Denote $f(z)=\frac {\sin(z)}{z}$. $f$ is analytic in $\Bbb C$ except for a singularity point in $0$.

Look at the Taylor series $\sin(z)=\sum_{n=0}^\infty (-1)^n \frac {z^{2n+1}}{(2n+1)!}$. Which implies $\frac{\sin(z)}{z}=\sum_{n=0}^\infty (-1)^n \frac {z^{2n}}{(2n+1)!}$. This is still a Taylor series (there are no addends of the form $\frac{A}{z^{-n}}$ where $A\not= 0, n\in\Bbb N$). This means that $\lim_{z\to z_0}\frac{\sin(z)}{z}=\sum_{n=0}^\infty (-1)^n \frac {z^{2n}}{(2n+1)!}|_{z=0}=1$.

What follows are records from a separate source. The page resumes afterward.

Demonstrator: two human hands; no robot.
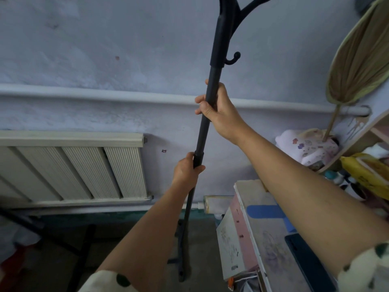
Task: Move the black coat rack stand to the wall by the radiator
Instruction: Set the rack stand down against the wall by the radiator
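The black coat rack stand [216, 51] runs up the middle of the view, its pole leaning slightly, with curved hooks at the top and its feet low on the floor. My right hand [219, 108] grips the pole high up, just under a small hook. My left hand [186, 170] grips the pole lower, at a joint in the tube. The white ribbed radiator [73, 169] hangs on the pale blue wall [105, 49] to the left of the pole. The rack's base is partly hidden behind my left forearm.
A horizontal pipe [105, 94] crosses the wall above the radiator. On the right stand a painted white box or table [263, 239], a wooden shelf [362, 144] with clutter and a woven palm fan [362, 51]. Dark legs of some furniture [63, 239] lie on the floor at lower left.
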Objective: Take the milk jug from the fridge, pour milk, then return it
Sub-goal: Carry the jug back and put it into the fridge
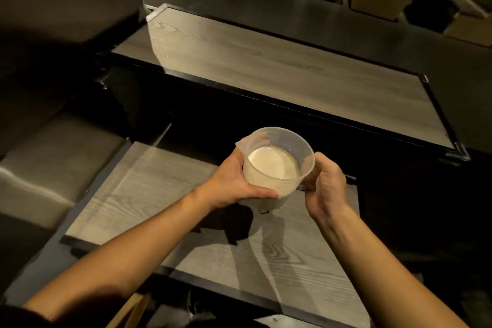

Remark: If you wouldn't have gotten a Taylor series the limit would have been $\infty$ if you would have gotten a series of the structure $\sum_{n=-m}^\infty a_{n}z^n$ and undefined if the series would have been of the structure $\sum_{n=-\infty}^\infty a_{n}z^n$ where $a_{-n}\not=0$ infinitely often for $n\in\Bbb N$.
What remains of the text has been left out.